= Your objective =
Quote the listing below in its entirety, omitting every image.

──────── Data provided

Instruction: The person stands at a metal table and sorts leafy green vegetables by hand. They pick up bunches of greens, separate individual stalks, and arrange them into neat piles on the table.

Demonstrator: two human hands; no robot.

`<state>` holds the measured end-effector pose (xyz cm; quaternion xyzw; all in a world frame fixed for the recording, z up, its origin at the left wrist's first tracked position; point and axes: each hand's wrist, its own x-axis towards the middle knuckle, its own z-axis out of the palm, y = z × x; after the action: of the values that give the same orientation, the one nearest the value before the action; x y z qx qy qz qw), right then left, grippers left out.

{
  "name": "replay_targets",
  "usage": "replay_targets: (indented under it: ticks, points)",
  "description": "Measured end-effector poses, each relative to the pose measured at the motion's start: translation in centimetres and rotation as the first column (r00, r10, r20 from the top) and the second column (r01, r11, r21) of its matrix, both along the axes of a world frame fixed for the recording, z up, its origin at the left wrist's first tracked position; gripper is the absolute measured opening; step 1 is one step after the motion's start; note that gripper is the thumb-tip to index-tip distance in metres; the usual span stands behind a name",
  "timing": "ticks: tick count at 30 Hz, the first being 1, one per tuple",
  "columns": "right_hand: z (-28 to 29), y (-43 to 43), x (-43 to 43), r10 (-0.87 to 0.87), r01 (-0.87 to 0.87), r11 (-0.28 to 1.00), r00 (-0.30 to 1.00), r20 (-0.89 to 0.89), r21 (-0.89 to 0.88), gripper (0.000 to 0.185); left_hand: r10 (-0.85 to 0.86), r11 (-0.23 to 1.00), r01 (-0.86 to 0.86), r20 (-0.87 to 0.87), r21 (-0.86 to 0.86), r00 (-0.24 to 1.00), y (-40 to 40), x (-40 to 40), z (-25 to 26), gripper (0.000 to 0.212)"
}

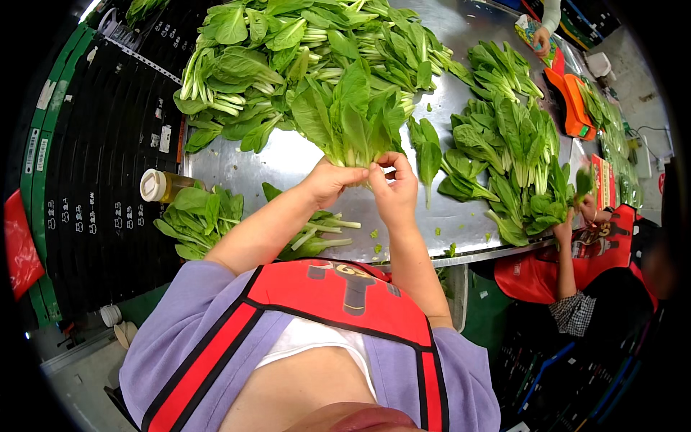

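My left hand [334, 181] grips the stem ends of a bunch of leafy greens [351, 119], its leaves pointing away from me. My right hand [395, 181] touches the base of the same bunch, thumb and fingertips pinched together at the stems; whether a stem or leaf is between them is hard to tell. Beyond the bunch lies a large heap of the same greens [259, 70] on the metal table [216, 164]. Near my left forearm is a smaller pile [202, 216], and cut-looking pale stems [324, 229] show between my forearms.
A capped jar [156, 185] stands at the left beside stacked black crates [108, 162]. More bunches [518, 140] lie to the right, near an orange scale [575, 105]. A co-worker's hands [564, 227] handle greens at the right; another person's hand [541, 40] is at the upper right.
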<state>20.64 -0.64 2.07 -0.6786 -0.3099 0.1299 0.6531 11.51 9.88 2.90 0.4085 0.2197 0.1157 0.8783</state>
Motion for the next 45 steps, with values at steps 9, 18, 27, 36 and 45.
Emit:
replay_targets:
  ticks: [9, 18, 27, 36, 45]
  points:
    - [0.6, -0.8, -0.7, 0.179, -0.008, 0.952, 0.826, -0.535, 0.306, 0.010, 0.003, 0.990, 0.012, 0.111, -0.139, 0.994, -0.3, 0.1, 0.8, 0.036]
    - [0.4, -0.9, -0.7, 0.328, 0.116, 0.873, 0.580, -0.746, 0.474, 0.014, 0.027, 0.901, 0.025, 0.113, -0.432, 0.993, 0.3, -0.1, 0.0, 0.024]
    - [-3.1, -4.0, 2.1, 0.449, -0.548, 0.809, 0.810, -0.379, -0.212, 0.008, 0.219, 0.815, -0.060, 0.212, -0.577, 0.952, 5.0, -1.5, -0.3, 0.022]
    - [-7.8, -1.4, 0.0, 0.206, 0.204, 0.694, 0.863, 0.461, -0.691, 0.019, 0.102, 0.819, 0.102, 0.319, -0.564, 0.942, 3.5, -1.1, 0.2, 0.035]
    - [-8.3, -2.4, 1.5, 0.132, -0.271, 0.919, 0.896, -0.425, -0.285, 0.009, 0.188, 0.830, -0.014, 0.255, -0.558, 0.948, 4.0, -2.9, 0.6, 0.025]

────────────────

= Result for this exercise =
Instruction: The person stands at a metal table and sorts leafy green vegetables by hand. They pick up bunches of greens, separate individual stalks, and arrange them into neat piles on the table.

Demonstrator: two human hands; no robot.

`<state>` holds the measured end-effector pose (xyz cm; quaternion xyzw; all in a world frame fixed for the recording, z up, its origin at the left wrist's first tracked position; point and axes: each hand's wrist, its own x-axis towards the middle knuckle, its own z-axis out of the palm, y = z × x; after the action: of the values that give the same orientation, the one nearest the value before the action; x y z qx qy qz qw), right then left, grippers left out.

{
  "name": "replay_targets",
  "usage": "replay_targets: (indented under it: ticks, points)",
  "description": "Measured end-effector poses, each relative to the pose measured at the motion's start: translation in centimetres and rotation as the first column (r00, r10, r20 from the top) and the second column (r01, r11, r21) of its matrix, both along the axes of a world frame fixed for the recording, z up, its origin at the left wrist's first tracked position; gripper is the absolute measured opening; step 1 is one step after the motion's start; note that gripper is the thumb-tip to index-tip distance in metres; the usual span stands behind a name",
  "timing": "ticks: tick count at 30 Hz, the first being 1, one per tuple",
  "columns": "right_hand: z (-28 to 29), y (-43 to 43), x (-43 to 43), r10 (-0.87 to 0.87), r01 (-0.87 to 0.87), r11 (-0.28 to 1.00), r00 (-0.30 to 1.00), r20 (-0.89 to 0.89), r21 (-0.89 to 0.88), gripper (0.000 to 0.185); left_hand: r10 (-0.85 to 0.86), r11 (-0.23 to 1.00), r01 (-0.86 to 0.86), r20 (-0.87 to 0.87), r21 (-0.86 to 0.86), r00 (-0.24 to 1.00), y (-40 to 40), x (-40 to 40), z (-25 to 26), gripper (0.000 to 0.212)"
}


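My left hand [334, 181] grips the stem ends of a bunch of leafy greens [351, 119], its leaves pointing away from me. My right hand [395, 181] touches the base of the same bunch, thumb and fingertips pinched together at the stems; whether a stem or leaf is between them is hard to tell. Beyond the bunch lies a large heap of the same greens [259, 70] on the metal table [216, 164]. Near my left forearm is a smaller pile [202, 216], and cut-looking pale stems [324, 229] show between my forearms.
A capped jar [156, 185] stands at the left beside stacked black crates [108, 162]. More bunches [518, 140] lie to the right, near an orange scale [575, 105]. A co-worker's hands [564, 227] handle greens at the right; another person's hand [541, 40] is at the upper right.
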<state>20.64 -0.64 2.07 -0.6786 -0.3099 0.1299 0.6531 11.51 9.88 2.90 0.4085 0.2197 0.1157 0.8783</state>
Motion for the next 45 steps, with values at steps 9, 18, 27, 36 and 45.
Emit:
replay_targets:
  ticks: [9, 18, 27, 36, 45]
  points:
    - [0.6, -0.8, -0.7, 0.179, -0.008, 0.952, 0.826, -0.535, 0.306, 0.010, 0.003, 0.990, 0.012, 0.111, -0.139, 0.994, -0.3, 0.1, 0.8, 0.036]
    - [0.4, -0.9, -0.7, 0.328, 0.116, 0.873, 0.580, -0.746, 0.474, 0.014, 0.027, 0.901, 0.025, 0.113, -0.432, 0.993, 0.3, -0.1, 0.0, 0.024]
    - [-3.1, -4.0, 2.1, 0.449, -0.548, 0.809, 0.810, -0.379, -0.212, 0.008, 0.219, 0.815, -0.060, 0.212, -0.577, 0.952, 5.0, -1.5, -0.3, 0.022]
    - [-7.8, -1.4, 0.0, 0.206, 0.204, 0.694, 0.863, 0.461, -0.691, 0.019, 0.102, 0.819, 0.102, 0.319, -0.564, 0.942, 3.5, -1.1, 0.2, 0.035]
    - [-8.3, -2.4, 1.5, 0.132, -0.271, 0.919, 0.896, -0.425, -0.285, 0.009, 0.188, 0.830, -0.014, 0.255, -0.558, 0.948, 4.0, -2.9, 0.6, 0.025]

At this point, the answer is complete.